Article publié le samedi 22 décembre 2007 par Cyrallen

Quatrième de couverture :

Devenu contre son gré souverain d’Ys au terme d’un duel fomenté par les Neuf Reines sorcières de la mythique cité-État, le Romain Gratillonius s’est peu à peu habitué à l’étrange coutume voulant qu’il partage successivement sa couche avec chacune d’elles. Dahilis, sa favorite, a péri en lui donnant une fille, Dahut, promise à un exceptionnel destin. Acceptant désormais pleinement sa charge, Gratillonius va devoir apprendre à distinguer ce qui est bon pour Rome, et ce qu’il lui convient d’accomplir pour garantir la sécurité du peuple Ysan, son peuple à présent, face à l’Âge de Ténèbres qui s’annonce…

Oeuvre la plus ambitieuse de Poul et Karen Anderson, le cycle du Roi d’Ys, grandiose édifice dont Les Neuf Sorcières constitue la seconde pierre, combine légendes celtiques et réflexion sur les premiers temps du Moyen Âge pour nous proposer une plongée d’un incroyable réalisme dans une période pleine de magie et de fureur, qui marquera l’avènement du monde que nous connaissons.

« Un arrière-plan d’une grande richesse, mêlant histoire, légende et religion, magie et science. » Publisher’s Weekly

L’avis de Philémont :

Dans la cité-Etat d’Ys, dont il est devenu le Roi, le centurion Gaius Valerius Gratillonius est déchiré entre sa propre religion (le mithraïsme) et les Dieux du peuple Ysan.

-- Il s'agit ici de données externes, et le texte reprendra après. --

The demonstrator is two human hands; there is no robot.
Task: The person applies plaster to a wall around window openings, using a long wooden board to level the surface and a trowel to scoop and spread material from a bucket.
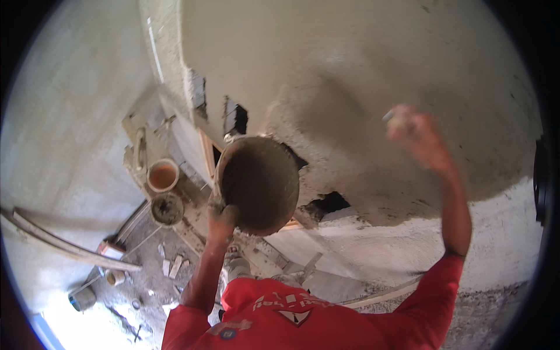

Il doit également composer avec la politique de Rome qui doute parfois que son Préfet mette tout en oeuvre pour asseoir la position économique (développer le commerce en Armorique), militaire (défendre la province contre les invasions barbares d’Eriu [Irlande]) et religieuse (le christianisme naissant) de l’Empire dans cet État éminemment indépendant…

Ce deuxième tome de la tétralogie du Roi D’Ys présente les mêmes qualités et le même défaut que le premier. L’érudition des auteurs est associée à un style impeccable, ce qui nous permet de lire un récit très plaisant consacré à une période peu connue de notre Histoire. La contrepartie est une certaine lenteur de ce récit, où l’action pure est loin d’être prédominante.

Je maintiens toutefois qu’il s’agit là d’un défaut mineur qui n’enlève rien aux très grandes qualités du cycle.